Why these Reform rabbis are on this list is beyond me. Unlike with the other names I mentioned above, Masada 2000 provides no citations of statements these rabbis might have made to make them personae non gratae of the Jewish people. It seems the Kach wing considers them guilty simply by their affiliation with the Reform Movement. Perhaps it’s because the position of many Reform rabbis is to favor the Two-state Solution in the Middle East, which Kach is adamantly against.
Let me make this perfectly clear: There is no way such individuals deserve to find themselves on any list that includes the likes of Noam Chomsky, Amy Goodman, Leslie Cagan, Medea Benjamin, and Ed Asner—all of whom by word and by deed disgrace the Jewish people and the State of Israel (and who, not coincidentally, generally have nothing nice to say about the U.S. either.)
To be sure, I have challenged my liberal rabbi friends for their support of liberal causes even when they seem to trump Jewish values or just plain common sense, and I have been particularly critical of their support for Barack Obama. Indeed, just last week, in light of President Obama’s moral-relativism-dripping Cairo speech and his weak-kneed approach to the Iranian election protests, I expressed my disappointment in my Obama-supporting Jewish friends (including clergy.) But such individuals don’t go out of their way to jeopardize Israel or denounce Jews, as others do. These are the only people who belong on such a list.

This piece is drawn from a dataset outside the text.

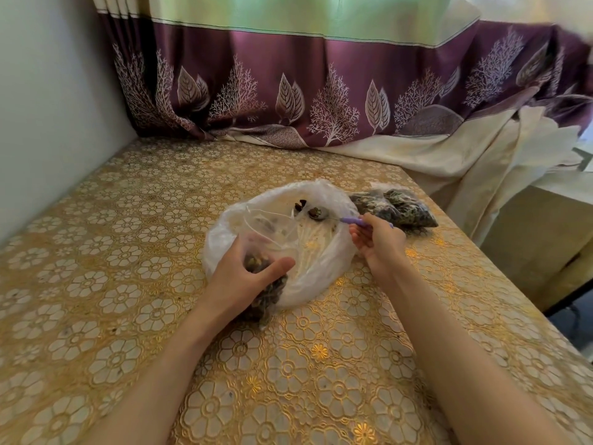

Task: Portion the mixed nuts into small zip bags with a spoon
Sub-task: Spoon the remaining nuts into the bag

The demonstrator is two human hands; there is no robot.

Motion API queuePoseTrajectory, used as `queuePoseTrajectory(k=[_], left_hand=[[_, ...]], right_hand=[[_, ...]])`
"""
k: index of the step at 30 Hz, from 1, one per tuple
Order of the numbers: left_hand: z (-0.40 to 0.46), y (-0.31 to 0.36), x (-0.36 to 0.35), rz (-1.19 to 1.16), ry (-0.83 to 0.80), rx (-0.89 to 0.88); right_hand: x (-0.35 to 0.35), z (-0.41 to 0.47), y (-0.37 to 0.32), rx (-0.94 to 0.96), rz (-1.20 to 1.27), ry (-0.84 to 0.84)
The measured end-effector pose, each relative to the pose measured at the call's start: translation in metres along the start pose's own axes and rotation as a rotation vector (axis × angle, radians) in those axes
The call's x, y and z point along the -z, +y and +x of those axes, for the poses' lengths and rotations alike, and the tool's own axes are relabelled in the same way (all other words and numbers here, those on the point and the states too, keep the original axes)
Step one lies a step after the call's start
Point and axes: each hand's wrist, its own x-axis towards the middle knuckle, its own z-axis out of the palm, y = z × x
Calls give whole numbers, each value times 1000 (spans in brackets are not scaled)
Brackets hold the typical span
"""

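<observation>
no readable text, labels, brands or numbers

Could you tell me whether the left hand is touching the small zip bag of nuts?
Touching. The head view shows the left hand curled round the small zip bag, thumb across its front.

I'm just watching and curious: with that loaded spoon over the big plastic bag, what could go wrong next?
The spoon, held by its purple handle in the right hand, must travel to the small zip bag; nuts could roll off. The left hand grips that bag low, so its limp mouth may fold shut. Few nuts remain in the big plastic bag, so scooping may snag the film.
</observation>
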Motion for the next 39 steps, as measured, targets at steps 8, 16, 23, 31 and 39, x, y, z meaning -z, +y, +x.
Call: queuePoseTrajectory(k=[8,16,23,31,39], left_hand=[[-1,-1,1,15,4,12],[-2,1,1,-13,-8,47],[-2,3,0,-14,12,64],[-2,2,1,-29,-1,70],[-7,4,-1,-36,101,13]], right_hand=[[14,-23,-10,100,-63,-51],[7,-48,-49,261,-75,-372],[8,-68,-61,429,-203,-634],[10,-60,-60,403,-182,-717],[13,-37,-31,280,-170,-316]])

Ah, you might be thinking: I’m being biased because of my personal relationship with these Reform rabbis. Well, perhaps. But would I be friends with any of these individuals if I really thought them to be self-hating Jews and deliberately Israel-threatening? Of course not. Would I ever pal around with Jews who organize and attend rallies “in solidarity” with the Palestinian struggle against the Israeli occupation, and so forth? Never.
Shame on Kach and the organizers of this hateful website for lumping decent—albeit, in my estimation, misguided—liberal Jewish leaders with the ultra-leftists who are truly enemies of the Jewish people and the Jewish state. I am proudly conservative and proudly Jewish, but such a party does not represent me.